Specifically, this example demonstrates balanced coreset selection on a dataset, setting all non-coreset rows’ weights to zero. The coreset selection strategy can be adapted to employ different approaches, such as random sampling, uncertainty-based sampling, or other model-driven selection criteria.
Install dependencies¶
[ ]:
%pip install 3lc
%pip install git+https://github.com/3lc-ai/3lc-examples.git
Imports¶
[ ]:
import tlc
from tlc_tools.split import get_balanced_coreset_indices, set_value_in_column_to_fixed_value
Project setup¶
[ ]:
PROJECT_NAME = "3LC Tutorials - CIFAR-10"
DATASET_NAME = "CIFAR-10-train"
TABLE_NAME = "initial"
Load input table¶
This assumes CIFAR-10-train has been created by running the notebook create-table-from-torch.ipynb.
[ ]:
table = tlc.Table.from_names(TABLE_NAME, DATASET_NAME, PROJECT_NAME)
Compute coreset¶
[ ]:
# This function ensures the coreset is exactly balanced in terms of the split_by column.
# The size parameter is the fraction of the minority class that should be included in the coreset.

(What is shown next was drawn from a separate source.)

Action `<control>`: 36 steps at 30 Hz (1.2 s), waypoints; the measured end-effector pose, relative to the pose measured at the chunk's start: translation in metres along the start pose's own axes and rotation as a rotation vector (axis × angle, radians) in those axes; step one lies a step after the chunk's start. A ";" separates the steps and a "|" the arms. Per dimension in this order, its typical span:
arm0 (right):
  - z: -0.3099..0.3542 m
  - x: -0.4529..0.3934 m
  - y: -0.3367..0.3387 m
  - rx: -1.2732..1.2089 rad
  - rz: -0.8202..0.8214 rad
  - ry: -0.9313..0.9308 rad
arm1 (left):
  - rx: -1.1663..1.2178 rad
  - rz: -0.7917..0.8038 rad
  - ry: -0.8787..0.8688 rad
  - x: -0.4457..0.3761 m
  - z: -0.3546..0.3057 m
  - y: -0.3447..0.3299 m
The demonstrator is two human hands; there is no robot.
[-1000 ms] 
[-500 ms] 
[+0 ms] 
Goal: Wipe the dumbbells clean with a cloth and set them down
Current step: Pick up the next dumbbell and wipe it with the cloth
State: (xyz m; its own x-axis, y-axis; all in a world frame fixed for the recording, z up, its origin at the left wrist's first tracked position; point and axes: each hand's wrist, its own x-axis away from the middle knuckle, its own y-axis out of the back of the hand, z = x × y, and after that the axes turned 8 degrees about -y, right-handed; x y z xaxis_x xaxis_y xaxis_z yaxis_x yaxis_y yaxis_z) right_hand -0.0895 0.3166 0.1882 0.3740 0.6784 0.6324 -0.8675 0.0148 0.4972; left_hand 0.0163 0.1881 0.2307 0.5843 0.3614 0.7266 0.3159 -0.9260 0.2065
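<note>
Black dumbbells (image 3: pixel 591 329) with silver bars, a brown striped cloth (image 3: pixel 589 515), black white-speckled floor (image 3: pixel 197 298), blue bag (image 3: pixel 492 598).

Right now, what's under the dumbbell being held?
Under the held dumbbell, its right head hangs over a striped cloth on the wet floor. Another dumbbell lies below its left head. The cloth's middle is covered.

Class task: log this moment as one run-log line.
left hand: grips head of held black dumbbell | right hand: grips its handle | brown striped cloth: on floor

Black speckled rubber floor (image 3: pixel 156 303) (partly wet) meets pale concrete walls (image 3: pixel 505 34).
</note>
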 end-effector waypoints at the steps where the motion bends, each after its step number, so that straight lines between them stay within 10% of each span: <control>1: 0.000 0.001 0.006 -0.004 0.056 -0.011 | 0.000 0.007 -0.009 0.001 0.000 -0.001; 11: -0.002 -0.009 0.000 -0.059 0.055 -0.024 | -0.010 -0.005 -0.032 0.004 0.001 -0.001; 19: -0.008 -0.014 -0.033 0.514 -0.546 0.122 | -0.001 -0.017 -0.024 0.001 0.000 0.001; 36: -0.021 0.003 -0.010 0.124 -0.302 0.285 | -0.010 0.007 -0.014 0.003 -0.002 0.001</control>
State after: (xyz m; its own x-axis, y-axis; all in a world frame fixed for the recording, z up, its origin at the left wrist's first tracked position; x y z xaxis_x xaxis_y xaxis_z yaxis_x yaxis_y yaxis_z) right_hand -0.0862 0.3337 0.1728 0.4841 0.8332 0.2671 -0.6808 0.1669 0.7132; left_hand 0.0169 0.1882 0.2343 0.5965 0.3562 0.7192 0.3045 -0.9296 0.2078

coreset_indices, non_coreset_indices = get_balanced_coreset_indices(
table,
size=0.01, # CIFAR-10-train has 5000 samples per class, so 0.01 will result in 500 samples per class
split_by="Label",
random_seed=42,
)
Weight non-coreset rows to 0¶
[ ]:
coreset_table = set_value_in_column_to_fixed_value(
table,
"weight",
non_coreset_indices,
0.0,
)
[ ]:
coreset_table
Remove non-coreset samples¶
[ ]:
from tlc_tools.split import keep_indices
subset = keep_indices(
table, coreset_indices, table_name="balanced-subset", table_description="Keep only a size 500 coreset"
)